**Description of the task:** The whole listing must be printed again without any alteration.

*** Dataset content Section Begins ***

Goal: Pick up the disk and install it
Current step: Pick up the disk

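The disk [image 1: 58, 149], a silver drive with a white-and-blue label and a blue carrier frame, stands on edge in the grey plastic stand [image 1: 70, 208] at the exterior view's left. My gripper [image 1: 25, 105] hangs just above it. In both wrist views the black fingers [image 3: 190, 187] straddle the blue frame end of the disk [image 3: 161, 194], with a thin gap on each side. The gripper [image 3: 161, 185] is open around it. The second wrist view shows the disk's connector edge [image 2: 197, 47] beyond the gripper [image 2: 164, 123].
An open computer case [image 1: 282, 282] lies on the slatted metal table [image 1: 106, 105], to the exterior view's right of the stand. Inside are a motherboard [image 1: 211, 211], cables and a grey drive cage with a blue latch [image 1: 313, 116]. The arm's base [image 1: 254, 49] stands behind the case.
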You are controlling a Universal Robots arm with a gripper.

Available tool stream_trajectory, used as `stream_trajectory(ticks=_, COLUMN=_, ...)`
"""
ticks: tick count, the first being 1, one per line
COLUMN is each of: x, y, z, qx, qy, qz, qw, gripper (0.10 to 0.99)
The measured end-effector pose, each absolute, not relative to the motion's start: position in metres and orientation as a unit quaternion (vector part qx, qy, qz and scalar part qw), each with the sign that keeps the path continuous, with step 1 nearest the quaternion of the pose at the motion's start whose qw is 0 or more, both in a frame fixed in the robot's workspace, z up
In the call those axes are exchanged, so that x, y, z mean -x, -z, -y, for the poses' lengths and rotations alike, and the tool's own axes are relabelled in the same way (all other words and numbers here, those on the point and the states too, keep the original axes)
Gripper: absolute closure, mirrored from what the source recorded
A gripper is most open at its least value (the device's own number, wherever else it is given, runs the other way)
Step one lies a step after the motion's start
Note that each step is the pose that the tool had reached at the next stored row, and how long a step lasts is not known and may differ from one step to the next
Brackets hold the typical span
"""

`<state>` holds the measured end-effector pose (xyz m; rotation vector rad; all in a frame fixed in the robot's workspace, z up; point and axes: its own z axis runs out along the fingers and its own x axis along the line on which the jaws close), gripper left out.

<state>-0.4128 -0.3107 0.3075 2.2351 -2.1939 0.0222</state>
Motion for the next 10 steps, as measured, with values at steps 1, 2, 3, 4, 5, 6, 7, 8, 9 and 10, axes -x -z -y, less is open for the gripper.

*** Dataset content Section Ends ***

**Output of the exercise:**
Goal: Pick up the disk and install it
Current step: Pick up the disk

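The disk [image 1: 58, 149], a silver drive with a white-and-blue label and a blue carrier frame, stands on edge in the grey plastic stand [image 1: 70, 208] at the exterior view's left. My gripper [image 1: 25, 105] hangs just above it. In both wrist views the black fingers [image 3: 190, 187] straddle the blue frame end of the disk [image 3: 161, 194], with a thin gap on each side. The gripper [image 3: 161, 185] is open around it. The second wrist view shows the disk's connector edge [image 2: 197, 47] beyond the gripper [image 2: 164, 123].
An open computer case [image 1: 282, 282] lies on the slatted metal table [image 1: 106, 105], to the exterior view's right of the stand. Inside are a motherboard [image 1: 211, 211], cables and a grey drive cage with a blue latch [image 1: 313, 116]. The arm's base [image 1: 254, 49] stands behind the case.
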You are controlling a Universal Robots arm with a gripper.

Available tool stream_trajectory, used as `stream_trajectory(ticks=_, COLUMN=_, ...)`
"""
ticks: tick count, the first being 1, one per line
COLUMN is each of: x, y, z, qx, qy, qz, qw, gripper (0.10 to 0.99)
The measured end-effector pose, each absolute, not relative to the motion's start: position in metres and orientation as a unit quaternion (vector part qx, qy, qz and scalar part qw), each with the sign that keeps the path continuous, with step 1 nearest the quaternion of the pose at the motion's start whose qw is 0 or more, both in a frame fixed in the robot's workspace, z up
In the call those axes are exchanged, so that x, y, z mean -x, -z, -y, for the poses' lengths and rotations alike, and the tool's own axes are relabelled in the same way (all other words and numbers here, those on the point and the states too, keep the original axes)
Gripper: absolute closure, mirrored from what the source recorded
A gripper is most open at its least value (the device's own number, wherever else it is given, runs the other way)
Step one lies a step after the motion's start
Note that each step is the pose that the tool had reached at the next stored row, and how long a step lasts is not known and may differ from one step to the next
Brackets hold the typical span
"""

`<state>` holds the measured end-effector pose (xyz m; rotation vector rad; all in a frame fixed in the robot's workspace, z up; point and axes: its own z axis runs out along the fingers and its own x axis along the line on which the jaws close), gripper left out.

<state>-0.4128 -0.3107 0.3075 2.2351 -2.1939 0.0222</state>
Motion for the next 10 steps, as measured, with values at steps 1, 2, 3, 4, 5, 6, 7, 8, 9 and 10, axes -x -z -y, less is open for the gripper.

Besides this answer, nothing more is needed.